TASK PROMPT: Print the data once more, exactly as given. Drop the pictures.

___ PROVIDED MATERIAL ___

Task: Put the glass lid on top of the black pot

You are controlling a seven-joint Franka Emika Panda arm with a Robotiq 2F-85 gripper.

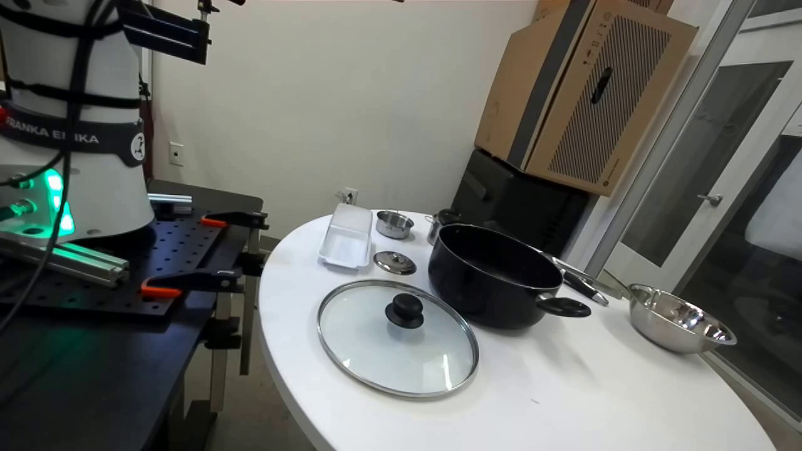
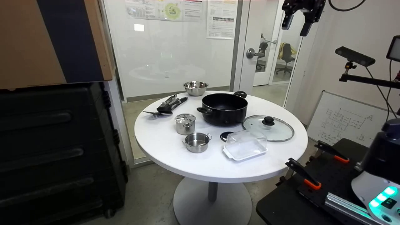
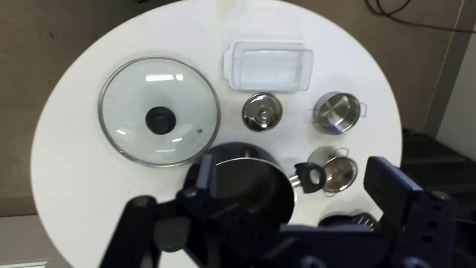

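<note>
The glass lid, a clear disc with a metal rim and black knob, lies flat on the white table, knob up, in both exterior views (image 1: 401,351) (image 2: 278,131) and the wrist view (image 3: 160,120). The black pot stands beside it, uncovered and empty, in both exterior views (image 1: 489,282) (image 2: 224,112). In the wrist view the pot (image 3: 253,186) is partly hidden by my gripper. My gripper (image 2: 296,28) is high above the table in an exterior view, fingers pointing down. In the wrist view my gripper (image 3: 297,173) is wide open with nothing between its fingers.
Near the pot are a clear plastic container (image 2: 245,150), a small steel lid (image 3: 262,111), a small open steel pot (image 2: 197,142) and a lidded steel pot (image 2: 185,125). Black utensils (image 2: 170,104) and a steel bowl (image 1: 680,322) lie beyond it. Cardboard boxes (image 1: 583,94) stand beside the table.
</note>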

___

WRITTEN SOLUTION:
Task: Put the glass lid on top of the black pot

You are controlling a seven-joint Franka Emika Panda arm with a Robotiq 2F-85 gripper.


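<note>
The glass lid, a clear disc with a metal rim and black knob, lies flat on the white table, knob up, in both exterior views (image 1: 401,351) (image 2: 278,131) and the wrist view (image 3: 160,120). The black pot stands beside it, uncovered and empty, in both exterior views (image 1: 489,282) (image 2: 224,112). In the wrist view the pot (image 3: 253,186) is partly hidden by my gripper. My gripper (image 2: 296,28) is high above the table in an exterior view, fingers pointing down. In the wrist view my gripper (image 3: 297,173) is wide open with nothing between its fingers.
Near the pot are a clear plastic container (image 2: 245,150), a small steel lid (image 3: 262,111), a small open steel pot (image 2: 197,142) and a lidded steel pot (image 2: 185,125). Black utensils (image 2: 170,104) and a steel bowl (image 1: 680,322) lie beyond it. Cardboard boxes (image 1: 583,94) stand beside the table.
</note>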

There is no more to the exercise.